Into this breach has jumped several organizations.  The Aeras Global TB Vaccination Foundation is a PDP (product development program) largely funded by the Gates Foundation and with new money from the UK government (Aeras).  Their 2009 budget was about $54 million (Aeras 2009 Annual Report).  Aeras works with a solid group of academic and commercial partners and has two preclinical and four clinical vaccine candidates in its pipeline.  A similar Europe-based effort is the TB Vaccine Initiative (TBVI) which is based in the Netherlands and has about €3.745.000 ($4.5 million) in annual funding which they deploy primarily to EU academic groups.  Rounding out the team is the Working Group on New TB Vaccines a part of an international “coordinating” organization, the Stop TB Partnership (Stop TB WG), and the WHO-based Developing Countries Vaccine Regulators Network (DCVRN) which a relatively new network of vaccine regulators from the US and UK and other nine countries, which is building the infrastructure for the trials (DCVRN).  It is difficult for me to gauge the degree to which these groups are cooperating and coordinating, but there are ten vaccines in active trials as of 2009 according to the Stop TB Partnership (Vaccine Candidates 2009).

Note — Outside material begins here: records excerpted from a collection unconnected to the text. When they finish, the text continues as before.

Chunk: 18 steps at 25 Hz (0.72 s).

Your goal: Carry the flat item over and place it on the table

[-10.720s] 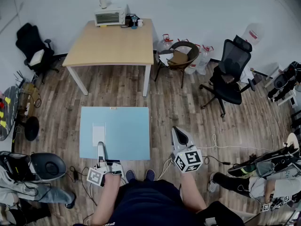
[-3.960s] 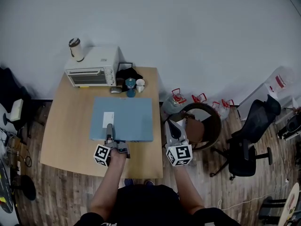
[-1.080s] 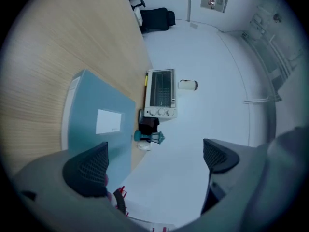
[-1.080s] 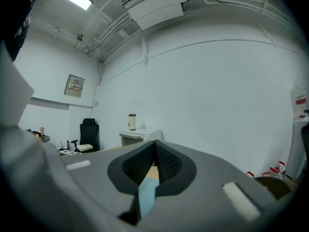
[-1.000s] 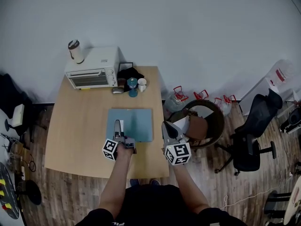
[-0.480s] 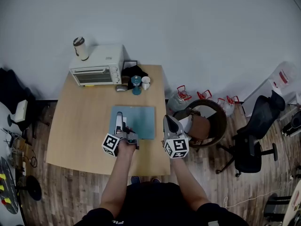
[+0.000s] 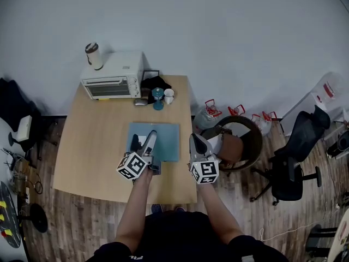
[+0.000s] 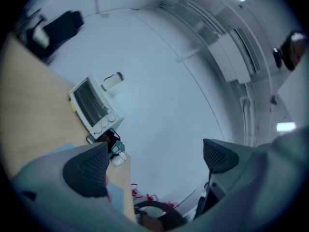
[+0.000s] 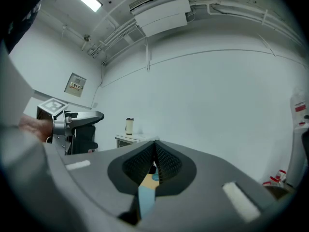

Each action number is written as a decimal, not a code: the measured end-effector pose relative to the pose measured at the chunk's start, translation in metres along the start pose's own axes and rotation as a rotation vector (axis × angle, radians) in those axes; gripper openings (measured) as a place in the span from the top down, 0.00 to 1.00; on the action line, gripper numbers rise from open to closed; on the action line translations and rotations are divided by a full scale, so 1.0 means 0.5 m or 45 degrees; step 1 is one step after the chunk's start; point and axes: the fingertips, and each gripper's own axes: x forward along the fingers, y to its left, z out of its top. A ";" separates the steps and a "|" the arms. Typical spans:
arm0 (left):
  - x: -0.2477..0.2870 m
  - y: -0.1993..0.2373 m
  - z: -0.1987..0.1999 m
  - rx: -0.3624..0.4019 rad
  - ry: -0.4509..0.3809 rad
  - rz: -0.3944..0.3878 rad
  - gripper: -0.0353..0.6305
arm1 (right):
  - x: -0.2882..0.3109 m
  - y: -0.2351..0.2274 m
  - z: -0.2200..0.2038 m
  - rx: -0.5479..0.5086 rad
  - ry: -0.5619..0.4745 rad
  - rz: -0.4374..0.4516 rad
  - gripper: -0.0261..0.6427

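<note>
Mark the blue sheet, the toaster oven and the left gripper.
blue sheet (image 7: 168,141), head view, bare right half.
toaster oven (image 7: 117,64), head view, white top.
left gripper (image 8: 154,162), left gripper view, midway between its open jaws.

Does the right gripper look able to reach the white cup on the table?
Probably yes: the right gripper hangs by the right edge of the table, and only bare wood lies between it and the white cup. Its jaws are shut, though.
</note>
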 end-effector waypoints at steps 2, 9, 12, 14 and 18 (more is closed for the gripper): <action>0.002 -0.046 -0.003 0.330 0.072 -0.040 0.04 | 0.000 0.003 -0.001 -0.022 0.005 0.004 0.96; -0.014 -0.166 -0.035 1.136 0.154 -0.165 0.05 | -0.008 0.010 0.003 -0.092 0.017 0.021 0.96; -0.019 -0.160 -0.050 1.158 0.174 -0.161 0.05 | -0.009 0.013 0.001 -0.088 0.021 0.024 0.96; -0.025 -0.152 -0.050 1.104 0.167 -0.151 0.06 | -0.010 0.013 0.000 -0.081 0.022 0.023 0.96; -0.030 -0.137 -0.050 1.085 0.174 -0.126 0.12 | -0.010 0.012 0.000 -0.072 0.024 0.027 0.96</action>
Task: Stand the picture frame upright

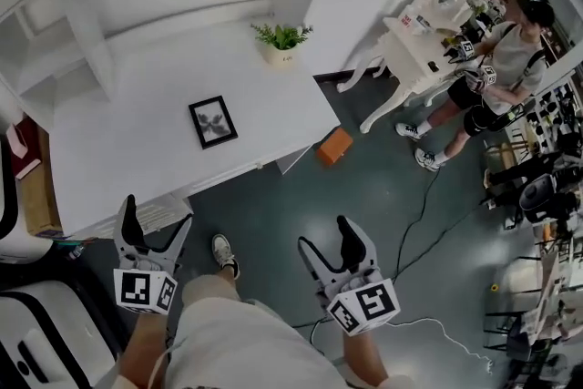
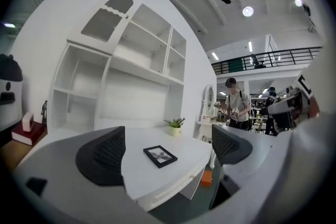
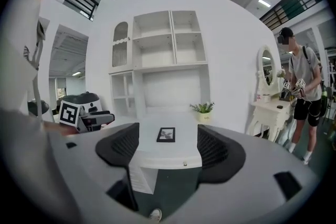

So what’s neat about Archivel’s RUTI?  The following:

-it seems to be the only vaccine aimed at the latent stage of the infection (unaddressed need);

-it is complementary to an already-accepted and effective treatment (less technical and regulatory risk);

-has positive Phase I results (immune response and no adverse effects, Vilapana et al. 2010); and

-the Phase II will be done in a DCVRN country (South Africa) in individuals with or without concomitant HIV infection (Archivel PR 2).

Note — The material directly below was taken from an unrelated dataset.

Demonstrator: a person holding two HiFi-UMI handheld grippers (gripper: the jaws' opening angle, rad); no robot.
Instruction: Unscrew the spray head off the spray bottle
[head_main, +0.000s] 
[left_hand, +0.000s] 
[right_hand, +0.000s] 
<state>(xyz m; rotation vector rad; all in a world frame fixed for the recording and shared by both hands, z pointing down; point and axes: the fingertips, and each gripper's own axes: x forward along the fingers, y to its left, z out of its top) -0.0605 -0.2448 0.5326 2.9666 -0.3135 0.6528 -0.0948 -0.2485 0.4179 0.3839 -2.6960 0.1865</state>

In addition, Archivel, besides having an endearing website (c.f., Archivel Values) is a classic academic spinout.  The founding scientist and now CSO, Pere-Joan Cardona, developed the vaccine on a contra-conventional concept that latent TB infections persist because the immune response produces non-replicating bacteria which, during the normal process of expulsion by the lung’s epithelial cells, are aerosolized, become active, and re-infect the lung  (Archivel Hypothesis and New TB Drugs Interview).  And to get his hypothesis out of the lab and into development (starting back in 2000), Dr. Cardona connected with and convinced a local venture capitalist, Felix Arias, to have his firm, bcnHighgrowth (Highgrowth) back him.  Since then Archivel has been kept afloat with public money from alphabet agencies:  subsidies from CIDEM (Centre for Business Innovation and Development) and loans from CDTI (Centre for Industrial Technological Development), ENISA (Empresa Nacional de Inversiones S.A.), and ICF (Catalan Finance Institute) (Archivel History).

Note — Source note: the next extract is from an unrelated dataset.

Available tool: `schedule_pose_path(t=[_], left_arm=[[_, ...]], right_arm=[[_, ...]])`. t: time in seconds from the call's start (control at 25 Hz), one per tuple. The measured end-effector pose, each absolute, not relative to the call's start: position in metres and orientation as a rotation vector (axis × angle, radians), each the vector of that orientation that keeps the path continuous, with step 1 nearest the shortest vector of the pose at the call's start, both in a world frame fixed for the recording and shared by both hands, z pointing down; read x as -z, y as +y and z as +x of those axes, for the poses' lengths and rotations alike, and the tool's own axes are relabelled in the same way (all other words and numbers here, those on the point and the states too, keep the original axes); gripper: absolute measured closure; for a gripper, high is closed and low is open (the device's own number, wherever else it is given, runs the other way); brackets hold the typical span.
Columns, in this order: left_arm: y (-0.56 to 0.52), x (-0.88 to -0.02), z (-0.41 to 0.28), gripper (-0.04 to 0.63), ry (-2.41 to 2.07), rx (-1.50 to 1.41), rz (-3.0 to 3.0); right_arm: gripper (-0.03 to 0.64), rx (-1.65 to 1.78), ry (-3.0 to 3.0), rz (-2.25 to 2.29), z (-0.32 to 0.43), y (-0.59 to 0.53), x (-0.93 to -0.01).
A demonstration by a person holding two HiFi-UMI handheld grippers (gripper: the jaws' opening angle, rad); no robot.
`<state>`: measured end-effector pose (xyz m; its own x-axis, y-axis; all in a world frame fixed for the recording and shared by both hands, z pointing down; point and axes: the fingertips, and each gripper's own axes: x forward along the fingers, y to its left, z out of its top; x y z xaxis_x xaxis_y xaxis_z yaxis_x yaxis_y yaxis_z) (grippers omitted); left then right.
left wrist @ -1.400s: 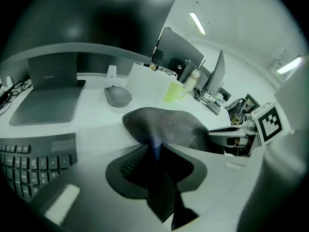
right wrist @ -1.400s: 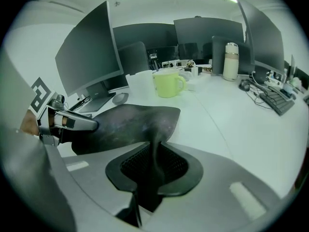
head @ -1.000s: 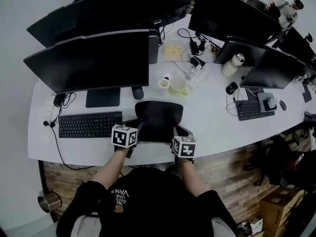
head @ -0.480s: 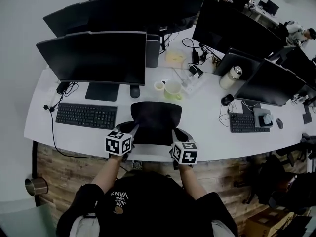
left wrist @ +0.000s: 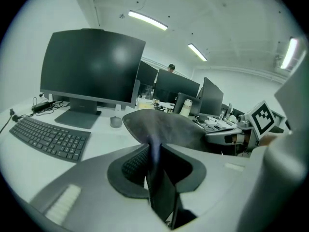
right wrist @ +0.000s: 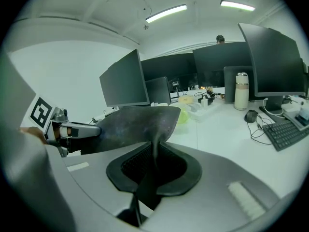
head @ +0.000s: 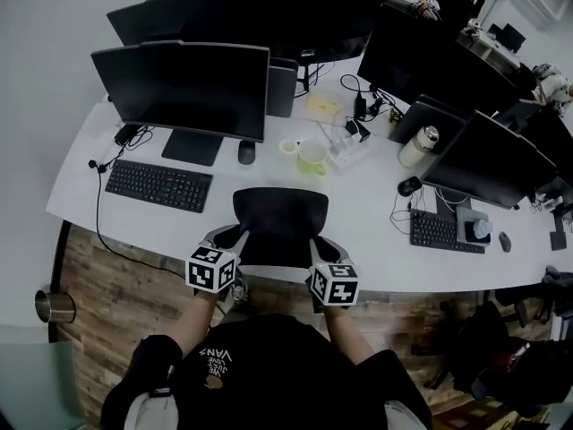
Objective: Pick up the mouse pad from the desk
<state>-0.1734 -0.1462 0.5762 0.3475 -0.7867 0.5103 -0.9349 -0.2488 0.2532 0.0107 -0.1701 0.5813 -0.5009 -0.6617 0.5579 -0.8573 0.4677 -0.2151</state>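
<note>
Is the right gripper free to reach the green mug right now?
Probably not: the right gripper is shut on the mouse pad, shared with the left gripper, and the mug sits beyond it.

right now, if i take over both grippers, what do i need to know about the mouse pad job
Left gripper: shut on the near left corner of the mouse pad.
Right gripper: shut on its near right corner.
Mouse pad: stretched between the two, raised above the desk near its front edge.
Done: gripped and lifted.
Left: probably nothing but holding on with both.
</note>
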Motion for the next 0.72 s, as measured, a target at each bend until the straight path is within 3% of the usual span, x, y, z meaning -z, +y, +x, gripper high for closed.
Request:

Good luck, gang.  Que les vayan bien.

One thought on “Una Sorpresa Prometedora

  1. muy interesante, Chris. The idea of combining a vaccine and antibiotics is novel, as far as I’m aware. TB is unusual in that it is a chronic bacterial, not viral, infection like some other scourges (Hep B, C, HIV) Like treating those infections, however, resistance to treatment occurs so a combination of drugs is required. This leads to greater complexity, potential side effects, difficulty in administration, and cost. There has been some work of stimulating the immune system along with antiretroviral treatment for HIV, without much success. Similarly, to my knowledge therapeutic HIV vaccines in combination with antiretrovirals hasn’t added much. Let’s hope the initial positive results in their Phase 1 study can be replicated in Phase 2 and with larger numbers. But it’s no sure thing.